Mike Mozart
The agency will not approve labels that indicate a link between glyphosate and cancer.

Environment Policy

The Environmental Protection Agency announced last week that it will not approve product labels linking the herbicide glyphosate, the active ingredient in Roundup, with cancer. 

This announcement follows a move by California regulators in 2017 to add glyphosate to a state-maintained list of cancer-causing chemicals. Under the state’s Safe Drinking Water and Toxic Enforcement Act of 1986, commonly known as Proposition 65, businesses have to provide warnings when their products contain chemicals that appear on this list. The glyphosate cancer warnings were scheduled to start appearing in summer of 2018, but a judge delayed the rule while Monsanto (now owned by Bayer) challenged the decision in court. Now, the federal government has stepped in to ensure the warnings will not appear. 

“This is just a small piece of a big fight about whether or not Roundup is carcinogenic.”
The State of California’s much criticized Proposition 65 has led to misleading labeling requirements for products, like glyphosate, because it misinforms the public about the risks they are facing,” EPA announced in a statement.

This isn’t the first time California has adopted stricter carcinogen disclosure rules than the federal government. Memorably, in 2018, the state moved to require cancer warnings on coffee. With glyphosate, the difference of opinion between the state and federal government can be traced back to the assessments regulators relied on in making their determinations. The California Office of Environmental Health Hazard Assessment made its decision based on a 2015 finding from the International Agency for Research on Cancer (IARC), which is part of the World Health Organization. That agency’s most recent evaluation concluded that glyphosate is “probably” carcinogenic to humans. 

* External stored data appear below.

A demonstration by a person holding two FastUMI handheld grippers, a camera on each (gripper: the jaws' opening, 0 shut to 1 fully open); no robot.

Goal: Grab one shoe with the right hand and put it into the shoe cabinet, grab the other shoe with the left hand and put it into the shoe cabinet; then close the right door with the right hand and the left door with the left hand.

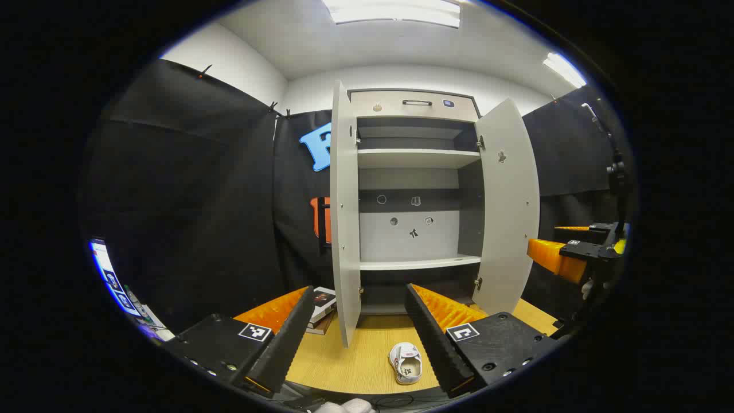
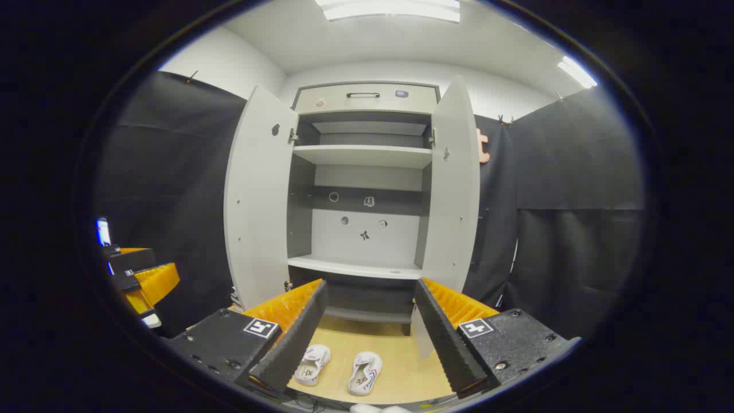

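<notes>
Right gripper view: white shoes (image 2: 338,365) (rounded)

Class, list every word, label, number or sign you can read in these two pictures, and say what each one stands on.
No text reads clearly enough to quote.
Printing on the two shoes: too small to read.
Stickers on the back panel of the shoe cabinet: small pictures, no legible words.
Square markers on the right claw: black-and-white patterns, not words.
Book cover beside the cabinet: blurred.
</notes>
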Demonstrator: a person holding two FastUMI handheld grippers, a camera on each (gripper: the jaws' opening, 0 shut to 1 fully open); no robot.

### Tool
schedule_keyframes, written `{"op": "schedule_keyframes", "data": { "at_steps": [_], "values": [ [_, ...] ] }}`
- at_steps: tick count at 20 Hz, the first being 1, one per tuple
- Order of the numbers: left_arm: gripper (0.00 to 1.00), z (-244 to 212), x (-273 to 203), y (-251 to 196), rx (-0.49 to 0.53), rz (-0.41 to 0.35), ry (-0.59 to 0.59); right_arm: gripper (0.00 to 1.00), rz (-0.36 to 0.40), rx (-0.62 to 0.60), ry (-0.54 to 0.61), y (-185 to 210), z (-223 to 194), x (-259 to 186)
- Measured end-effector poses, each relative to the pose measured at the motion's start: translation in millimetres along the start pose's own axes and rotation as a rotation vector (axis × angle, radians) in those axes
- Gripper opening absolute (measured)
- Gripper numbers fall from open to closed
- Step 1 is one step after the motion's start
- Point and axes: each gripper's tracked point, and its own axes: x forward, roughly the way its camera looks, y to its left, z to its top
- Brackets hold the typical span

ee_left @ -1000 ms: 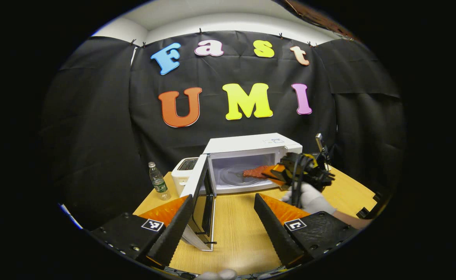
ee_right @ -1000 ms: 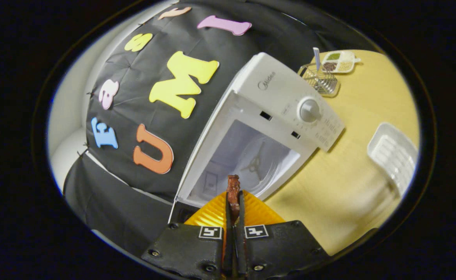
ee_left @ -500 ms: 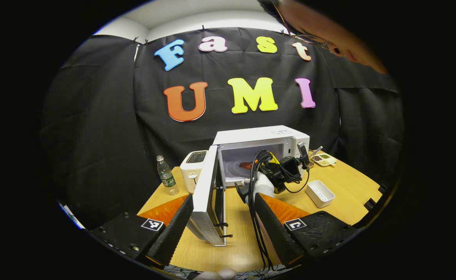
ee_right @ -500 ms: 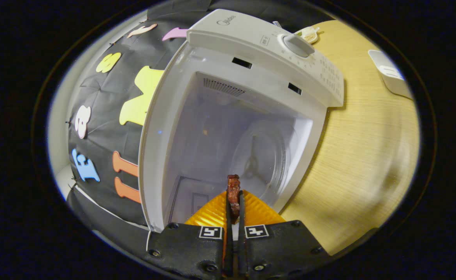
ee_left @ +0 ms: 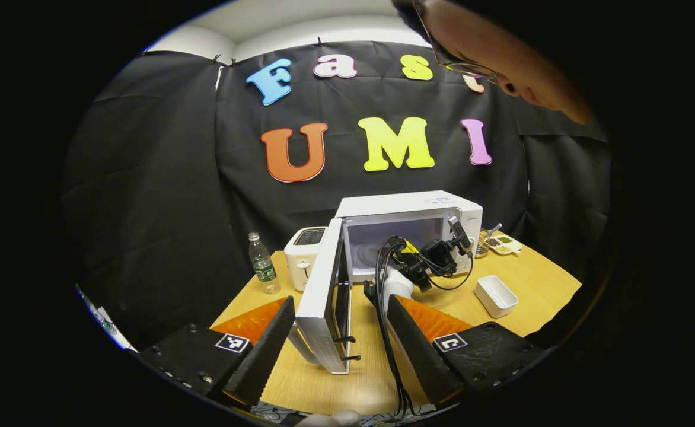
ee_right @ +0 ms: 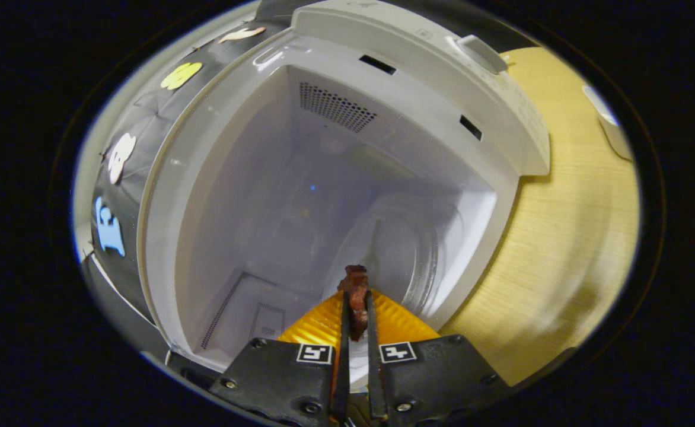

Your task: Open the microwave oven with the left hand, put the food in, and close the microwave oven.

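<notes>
In the right gripper view, the right gripper (ee_right: 356,314) pinches a reddish-brown strip of food (ee_right: 356,293) between its fingers, though the fingers stand slightly wider than half a second ago, which may be a release beginning. Since a second ago it has pushed from outside the white microwave oven (ee_right: 418,77) into the mouth of the cavity; the glass turntable (ee_right: 407,249) lies just beyond the food. In the left gripper view, the left gripper (ee_left: 338,341) idles with fingers spread, near the open white door (ee_left: 324,302) above the light wooden surface (ee_left: 537,284). Likely next: drop, withdraw, shut the door.
</notes>
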Motion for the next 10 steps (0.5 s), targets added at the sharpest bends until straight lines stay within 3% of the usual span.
{"op": "schedule_keyframes", "data": {
  "at_steps": [1,5,10],
  "values": [
    [0.97,1.1,1.7,-2.5,0.001,-0.002,0.0,0.11,-0.007,-0.02,-0.006,-3.2,1.3,0.4],
    [0.97,3.4,3.3,-7.3,0.016,-0.005,-0.005,0.17,-0.022,-0.23,-0.013,-4.4,-0.6,-2.4],
    [0.97,7.3,5.4,-8.4,0.016,0.015,-0.016,0.45,-0.018,-0.356,-0.014,-0.2,2.6,-4.4]
  ]
}}
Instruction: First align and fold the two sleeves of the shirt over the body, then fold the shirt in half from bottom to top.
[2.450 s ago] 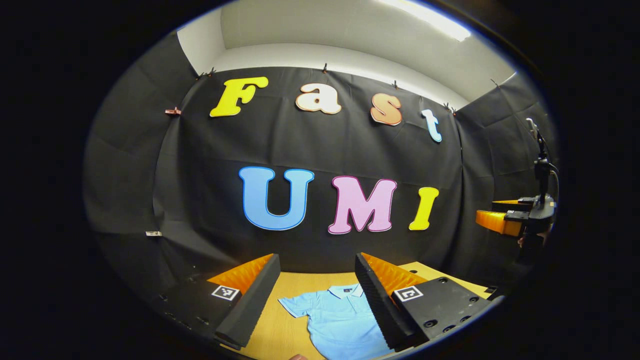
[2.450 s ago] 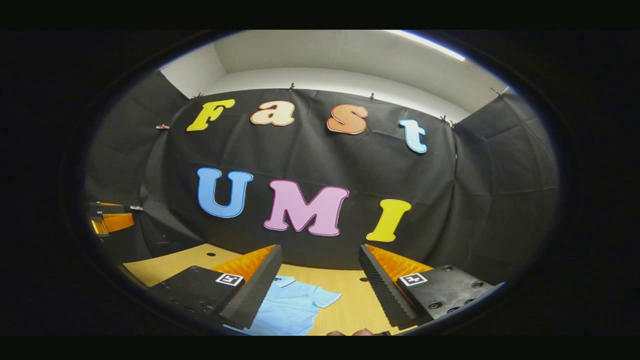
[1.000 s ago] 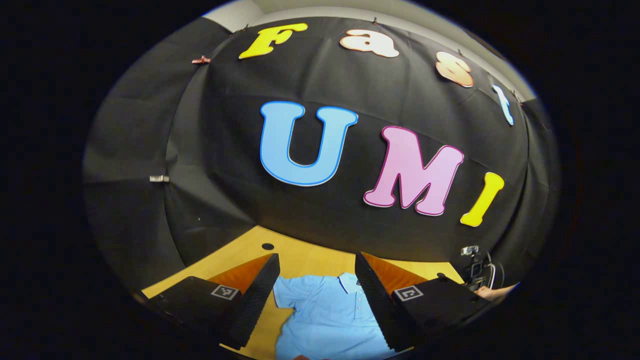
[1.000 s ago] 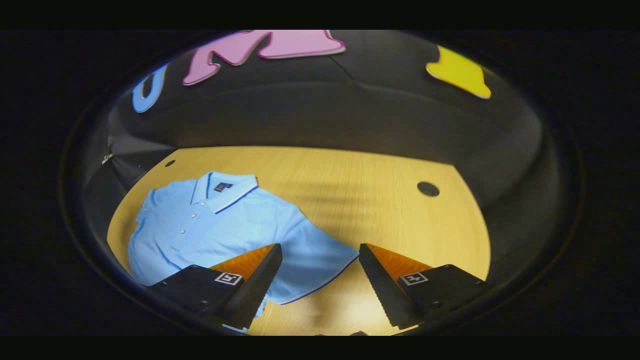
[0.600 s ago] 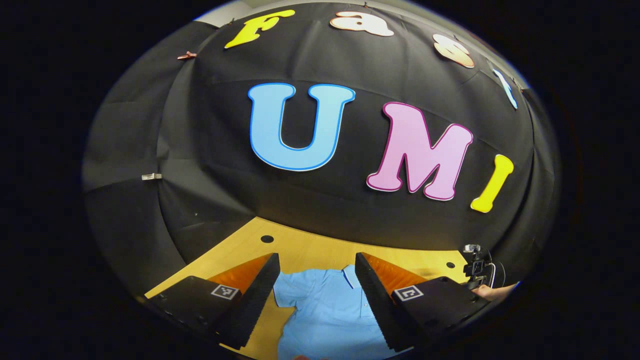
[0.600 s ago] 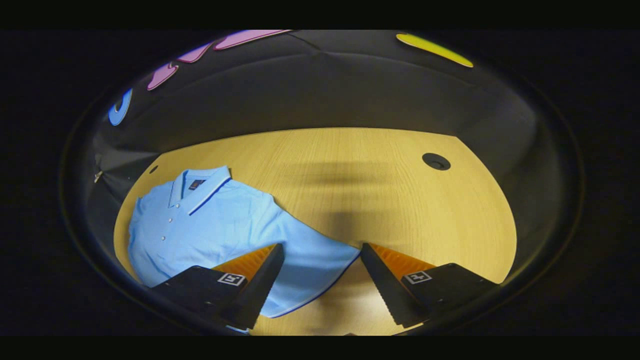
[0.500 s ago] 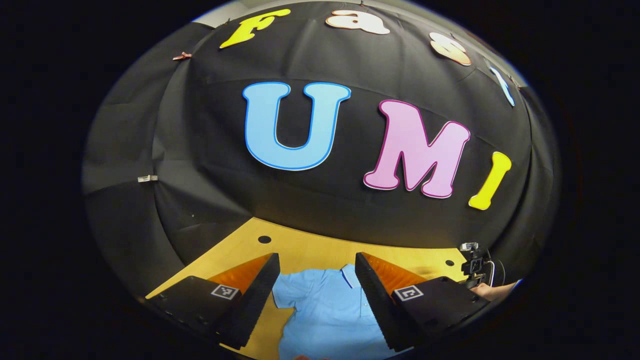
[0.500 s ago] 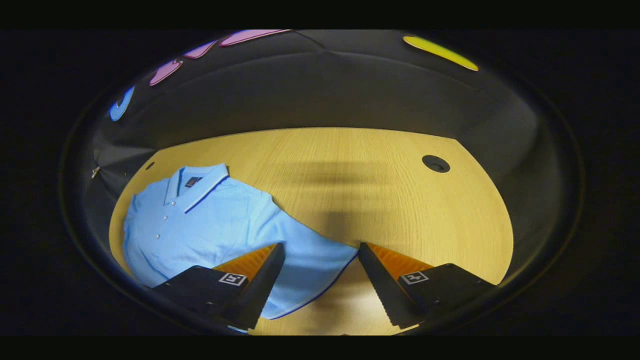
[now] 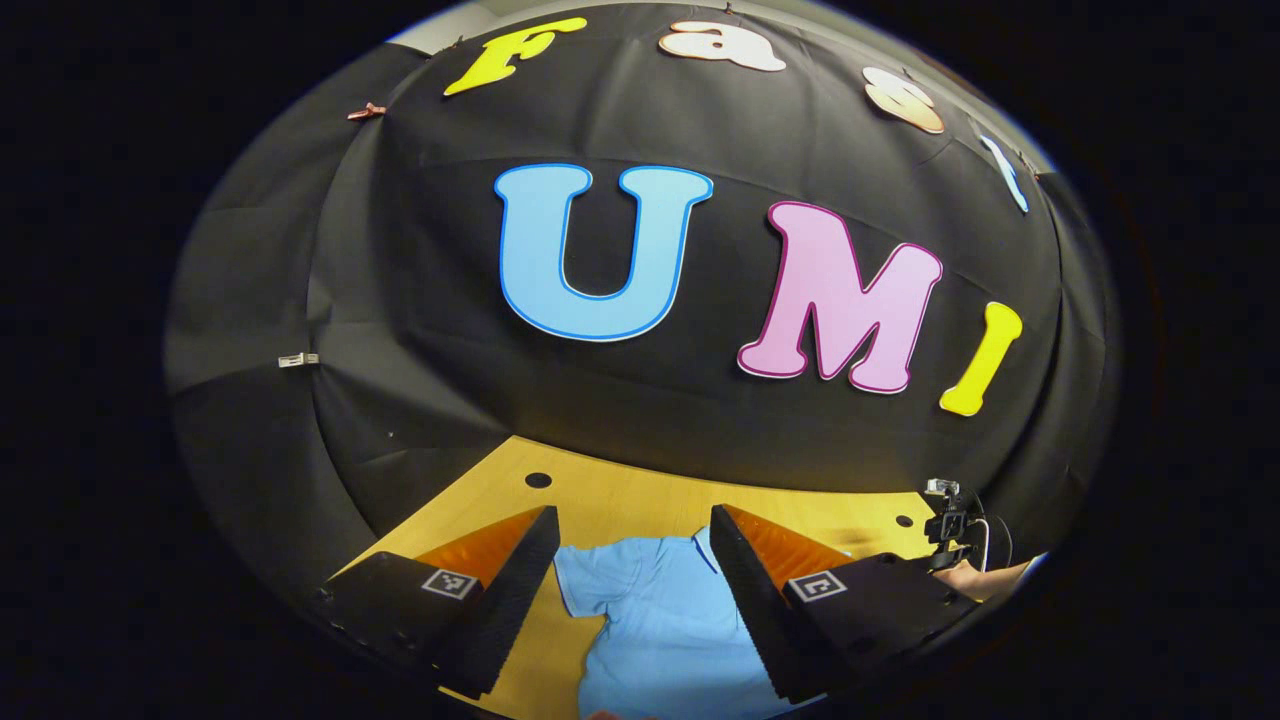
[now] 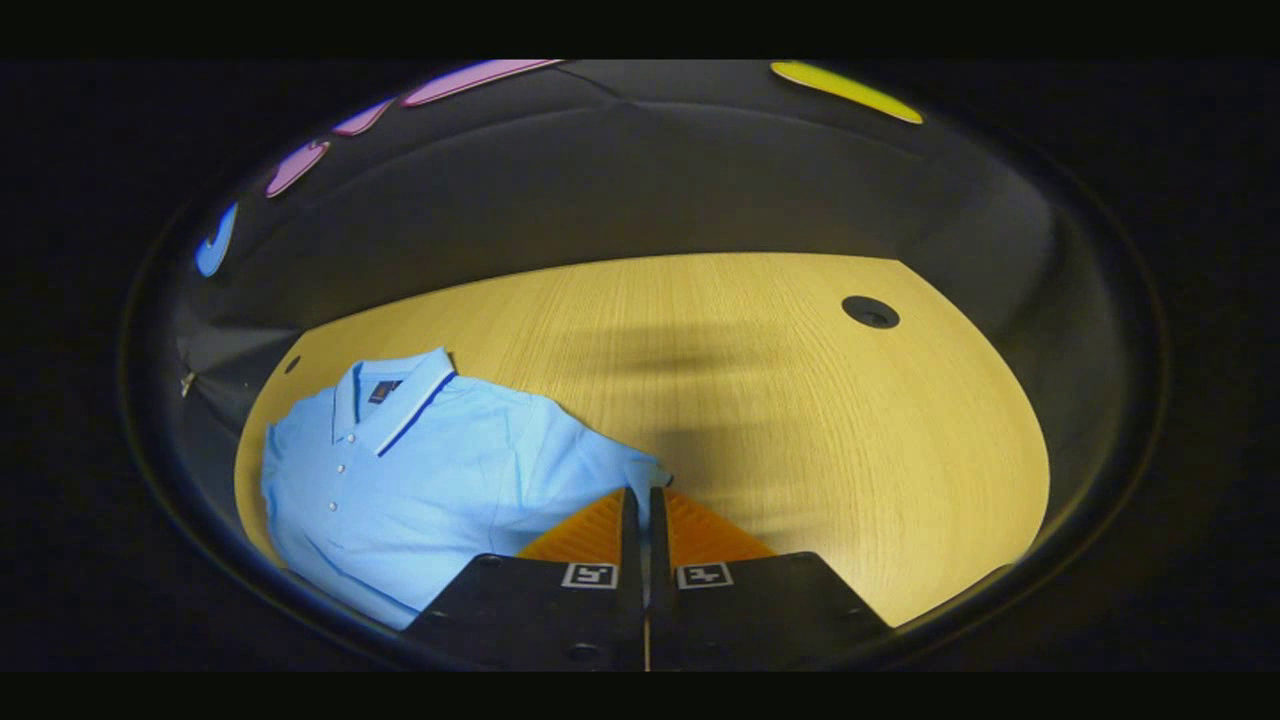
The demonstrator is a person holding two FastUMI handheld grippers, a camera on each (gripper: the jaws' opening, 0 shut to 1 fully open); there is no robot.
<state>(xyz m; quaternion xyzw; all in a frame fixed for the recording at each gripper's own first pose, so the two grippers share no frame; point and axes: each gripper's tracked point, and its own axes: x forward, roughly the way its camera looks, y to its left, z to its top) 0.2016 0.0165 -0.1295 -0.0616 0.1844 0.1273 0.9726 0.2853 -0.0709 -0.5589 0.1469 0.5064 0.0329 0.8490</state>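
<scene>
Wooden table (image 10: 800, 400) spans ahead of both tongs. Light blue shirt (image 10: 430, 470) lies flat on it, ahead-left of the right gripper (image 10: 638, 495), whose fingers are pressed together on the sleeve (image 10: 625, 470) edge. Left gripper (image 9: 630, 530) is spread, hovering with the shirt's other shoulder showing between its fingers. Risk: thin pinch slips when lifted, or drags the body and skews the fold.
</scene>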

By contrast, the United States Environmental Protection Agency found in its most recent assessment that glyphosate does not pose a public health risk when used as directed. The agency, predictably, cited its own review when it announced it will not approve California’s cancer warnings. 

So why the difference of opinion? Both assessments have seen their fair share of controversy. The chair of the IARC was accused of ignoring data that found no link between Roundup and non-Hodgkin’s lymphoma. The EPA, on the other hand, did not initially reach internal agreement over glyphosate’s potential to cause cancer, the New York Times reported last year. The agency’s Office of Research and Development, using epidemiological research, determined that “either glyphosate was likely to cause cancer or that there was at least some evidence suggesting a problem,” according to the Times investigation. By contrast, the agency’s Office of Pesticide Programs determined that glyphosate is not a carcinogen, and that was the view that ultimately won the day.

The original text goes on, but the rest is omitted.